Maria di Magdala, una donna, colei alla quale molto è stato perdonato e per questo ha molto amato, è la prima annunciatrice del mistero della tomba vuota. Amata da Gesù con una particolare predilezione, la Maddalena diviene apostola degli apostoli. Lei che si reca alla tomba per cospargere di profumi il corpo del Signore, proprio come aveva fatto durante l'ultima cena, dimostrando che il suo amore va oltre la stessa morte.

Mentre Pietro e il discepolo che Gesù amava corrono verso la tomba il secondo arriva per primo. "L'amore di Cristo ci spinge" affermerà l'apostolo Paolo nella sua Seconda Lettera ai Corinti.
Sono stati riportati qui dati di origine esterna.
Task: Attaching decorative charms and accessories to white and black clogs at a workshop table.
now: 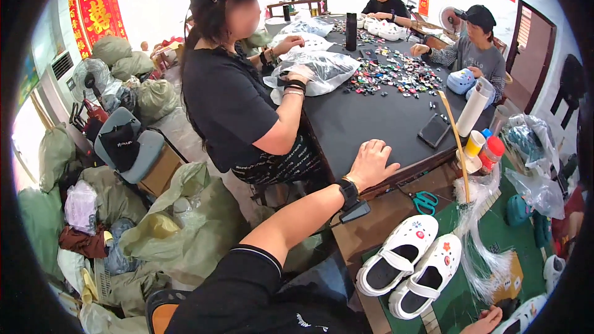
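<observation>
My left hand (371,164) lies palm down on the edge of the dark table (337,127), its fingers spread and nothing in it. At the lower right edge my right hand (484,321) shows only in part, beside a white shoe (529,316) cut off by the rim. Its fingertips are close to a black piece, and I cannot make out whether they grip anything. Between my hands, a pair of white strapped clogs (411,266) with colourful charms sits on the green work surface (445,318). Teal-handled scissors (424,203) lie just beyond them.
A bundle of clear strands (479,247) hangs by a wooden stick (455,142). Bottles (492,151), a white roll (473,108) and a phone (433,130) are nearby. Several people sit or stand around the table with loose charms (396,71). Sacks (192,222) fill the left floor.
</observation>
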Available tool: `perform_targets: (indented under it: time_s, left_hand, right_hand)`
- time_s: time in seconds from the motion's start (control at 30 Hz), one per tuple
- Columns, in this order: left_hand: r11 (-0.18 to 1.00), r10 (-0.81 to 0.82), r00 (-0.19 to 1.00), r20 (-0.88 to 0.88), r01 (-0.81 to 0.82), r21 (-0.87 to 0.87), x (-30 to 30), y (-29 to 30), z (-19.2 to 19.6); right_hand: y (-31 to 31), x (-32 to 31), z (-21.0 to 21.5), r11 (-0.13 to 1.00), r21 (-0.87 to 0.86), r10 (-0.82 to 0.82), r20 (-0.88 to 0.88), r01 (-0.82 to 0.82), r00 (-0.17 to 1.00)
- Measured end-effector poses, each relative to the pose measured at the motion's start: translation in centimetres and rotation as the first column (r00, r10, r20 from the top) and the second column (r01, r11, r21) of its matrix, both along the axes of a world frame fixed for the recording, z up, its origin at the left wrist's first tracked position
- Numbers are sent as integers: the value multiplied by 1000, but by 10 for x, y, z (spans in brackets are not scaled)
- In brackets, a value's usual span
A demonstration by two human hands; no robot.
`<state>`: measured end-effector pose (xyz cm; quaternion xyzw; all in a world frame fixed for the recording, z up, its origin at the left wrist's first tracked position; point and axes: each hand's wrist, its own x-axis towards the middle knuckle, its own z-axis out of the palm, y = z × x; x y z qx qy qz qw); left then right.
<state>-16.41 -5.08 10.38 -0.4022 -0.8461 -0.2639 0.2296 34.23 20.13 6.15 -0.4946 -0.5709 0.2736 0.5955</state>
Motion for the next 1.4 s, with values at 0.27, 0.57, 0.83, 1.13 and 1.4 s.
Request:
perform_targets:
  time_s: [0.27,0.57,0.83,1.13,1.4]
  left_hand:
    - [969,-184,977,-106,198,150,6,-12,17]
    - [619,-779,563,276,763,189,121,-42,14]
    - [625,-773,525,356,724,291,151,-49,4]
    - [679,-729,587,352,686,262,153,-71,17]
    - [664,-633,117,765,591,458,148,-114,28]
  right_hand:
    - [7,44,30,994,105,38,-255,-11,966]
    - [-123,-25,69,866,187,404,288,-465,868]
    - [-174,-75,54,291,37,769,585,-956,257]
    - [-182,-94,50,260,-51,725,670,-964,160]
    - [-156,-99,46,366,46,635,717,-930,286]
Ma il discepolo che corre più veloce si ferma davanti alla tomba vuota, forse per la paura di una contaminazione rituale - i più grandi sentimenti non sempre sono accompagnati da una grande risoluzione. Pietro, invece, di cui i Vangeli rappresentano a più riprese il carattere impulsivo, non è preso da una simile esitazione. Due forme diverse di amore: Il secondo discepolo si affretta nella corsa, ma poi si arresta davanti alla tomba, dentro cui entrerà solo dopo aver superato le razionalizzazioni legalistiche. Pietro si affatica nella corsa, ma il suo sentimento impulsivo gli fa superare ogni timore di violare le "leggi prestabilite".
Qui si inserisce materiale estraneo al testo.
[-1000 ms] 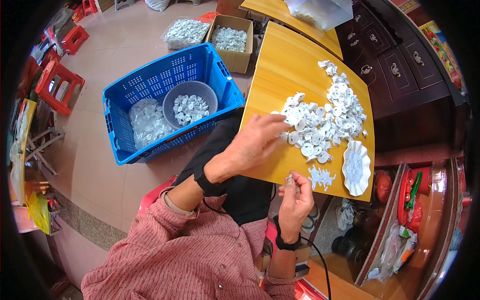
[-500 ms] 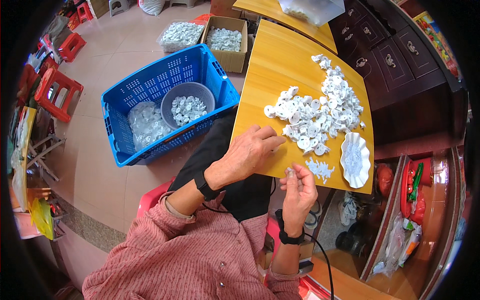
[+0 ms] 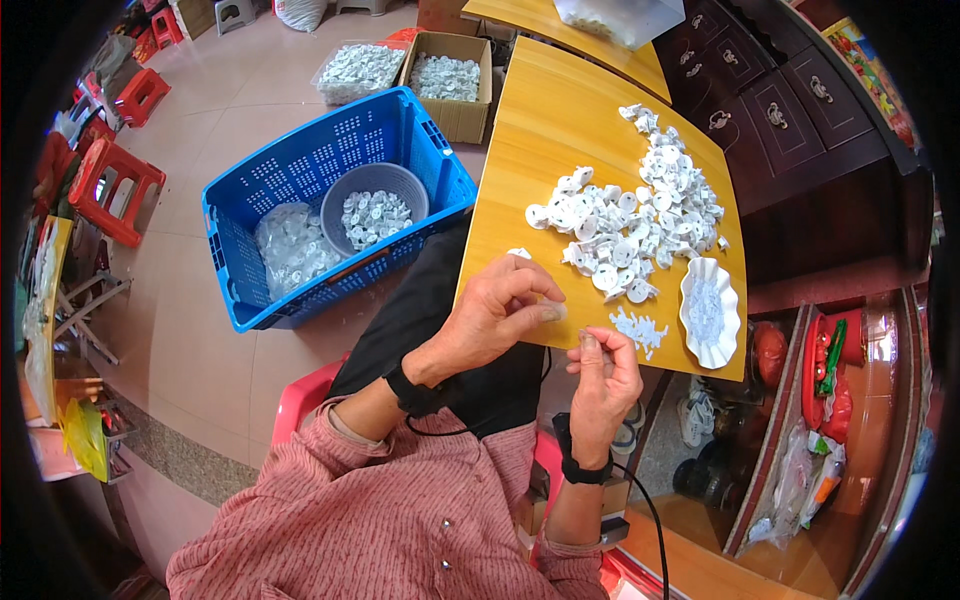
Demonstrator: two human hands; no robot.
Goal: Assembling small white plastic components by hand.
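Both hands (image 3: 488,312) (image 3: 606,388) in pinch grips

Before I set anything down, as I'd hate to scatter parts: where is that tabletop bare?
The yellow tabletop is barest far left, between its edge and the white pile; a narrower gap separates it from the left hand. Crowded: the right side, with pile, pale pieces, scalloped dish.

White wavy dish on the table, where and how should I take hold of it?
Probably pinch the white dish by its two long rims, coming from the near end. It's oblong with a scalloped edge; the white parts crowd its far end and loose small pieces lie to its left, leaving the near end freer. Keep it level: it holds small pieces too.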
Si ha una certa tensione tra fede e incomprensione nel racconto che riguarda i due apostoli. Entrato nel sepolcro dopo di Pietro, il discepolo che Gesù amava "vide e credette": è posta una relazione diretta e consequenziale tra i due verbi. Tuttavia, riferisce il testo, i due discepoli "non avevano ancora compreso la Scrittura". Nelle successive apparizioni del Risorto, egli aprirà gli occhi dei discepoli alla piena comprensione del mistero racchiuso nell'Antico Testamento: solo l'esperienza diretta dell'incontro con Cristo rende capaci di accogliere un evento così oltre la portata della nostra ragione, come la vittoria sulla morte, ciò che più spaventa l'uomo e che attende implacabilmente ogni creatura. La tomba vuota e il lenzuolo ordinatamente ripiegato sono indizi sufficienti a Giovanni per credere. All'amore bastano piccoli segni per captare ciò che gli altri non colgono.
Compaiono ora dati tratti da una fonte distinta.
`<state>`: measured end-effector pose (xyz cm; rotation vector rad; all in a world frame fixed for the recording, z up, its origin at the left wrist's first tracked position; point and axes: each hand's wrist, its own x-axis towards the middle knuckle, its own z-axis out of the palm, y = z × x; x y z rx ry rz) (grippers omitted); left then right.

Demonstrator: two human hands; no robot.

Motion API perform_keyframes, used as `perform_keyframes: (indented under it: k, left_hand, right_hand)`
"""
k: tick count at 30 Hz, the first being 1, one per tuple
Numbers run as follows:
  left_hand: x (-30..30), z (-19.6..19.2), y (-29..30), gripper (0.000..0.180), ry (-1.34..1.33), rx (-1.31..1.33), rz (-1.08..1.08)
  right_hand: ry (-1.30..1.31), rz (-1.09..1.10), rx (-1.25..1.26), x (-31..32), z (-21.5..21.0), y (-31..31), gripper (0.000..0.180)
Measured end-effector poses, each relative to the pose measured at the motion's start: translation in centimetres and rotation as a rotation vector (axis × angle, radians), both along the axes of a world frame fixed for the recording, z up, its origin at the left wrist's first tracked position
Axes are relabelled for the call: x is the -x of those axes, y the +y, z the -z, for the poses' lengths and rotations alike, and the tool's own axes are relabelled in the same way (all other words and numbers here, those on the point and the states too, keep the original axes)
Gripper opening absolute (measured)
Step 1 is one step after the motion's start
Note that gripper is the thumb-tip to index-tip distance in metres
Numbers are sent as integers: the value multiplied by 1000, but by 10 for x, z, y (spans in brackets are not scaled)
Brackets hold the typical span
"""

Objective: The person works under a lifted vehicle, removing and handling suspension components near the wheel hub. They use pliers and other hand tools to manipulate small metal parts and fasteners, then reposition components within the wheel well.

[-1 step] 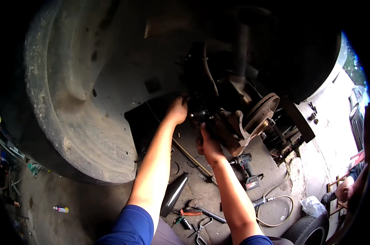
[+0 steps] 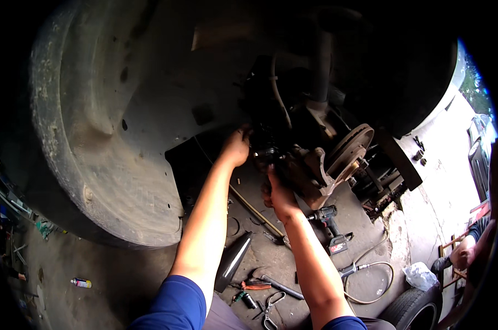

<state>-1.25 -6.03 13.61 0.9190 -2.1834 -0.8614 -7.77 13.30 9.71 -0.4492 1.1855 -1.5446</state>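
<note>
Both my arms reach up into a dark wheel well. My left hand (image 2: pixel 237 147) is closed at the left side of a dark axle part, its fingertips lost in shadow. Just below and to the right, my right hand (image 2: pixel 281 197) is curled with the thumb pointing up against the part's underside; what its fingers grip is hidden. Between the hands shows a shiny metal band (image 2: pixel 267 153) on the dark part. Right of it are the rusty steering knuckle (image 2: pixel 315 190) and the brake disc (image 2: pixel 352 147).
The wheel-arch liner (image 2: pixel 103 165) curves along the left. On the floor lie a cordless impact wrench (image 2: pixel 331 223), a black cone (image 2: pixel 233 261), red-handled pliers (image 2: pixel 256 285), an air hose (image 2: pixel 392 278) and a spray can (image 2: pixel 81 282). At right are a tire (image 2: pixel 411 311) and another person's hand (image 2: pixel 462 256).
The whole view has shifted very slightly to the left. Both hands keep their places at the axle part.
</note>
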Motion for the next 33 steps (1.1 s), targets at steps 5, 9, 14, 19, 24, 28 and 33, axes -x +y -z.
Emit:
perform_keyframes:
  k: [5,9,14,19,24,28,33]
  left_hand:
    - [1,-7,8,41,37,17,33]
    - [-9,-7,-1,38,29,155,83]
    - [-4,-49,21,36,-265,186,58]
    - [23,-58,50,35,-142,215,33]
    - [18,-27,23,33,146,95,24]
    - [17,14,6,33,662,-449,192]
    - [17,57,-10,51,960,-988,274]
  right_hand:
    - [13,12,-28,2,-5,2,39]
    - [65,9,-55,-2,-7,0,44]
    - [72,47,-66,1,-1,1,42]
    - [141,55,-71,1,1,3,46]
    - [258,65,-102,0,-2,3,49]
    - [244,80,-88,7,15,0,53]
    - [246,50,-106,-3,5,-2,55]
Gesù, il Messia promesso, ha voluto che la sua morte fosse pubblica, alla luce del sole, che si oscura davanti a lui; ma la sua risurrezione è riservata ai più intimi amici. Accostiamoci a lui, nella consapevolezza che oggi Gesù Cristo ha vinto la morte, il peccato, la tristezza; e ci ha aperto le porte della vita nuova, colma della pace e della gioia che lo Spirito Santo ci dona per grazia e che non ci sarà mai tolta. Risorgendo, Cristo svela il destino ultimo dell'uomo, la sua vocazione, la sua intima natura. Lasciandoci guidare dall'amore entreremo nel mistero dell'immensità divina.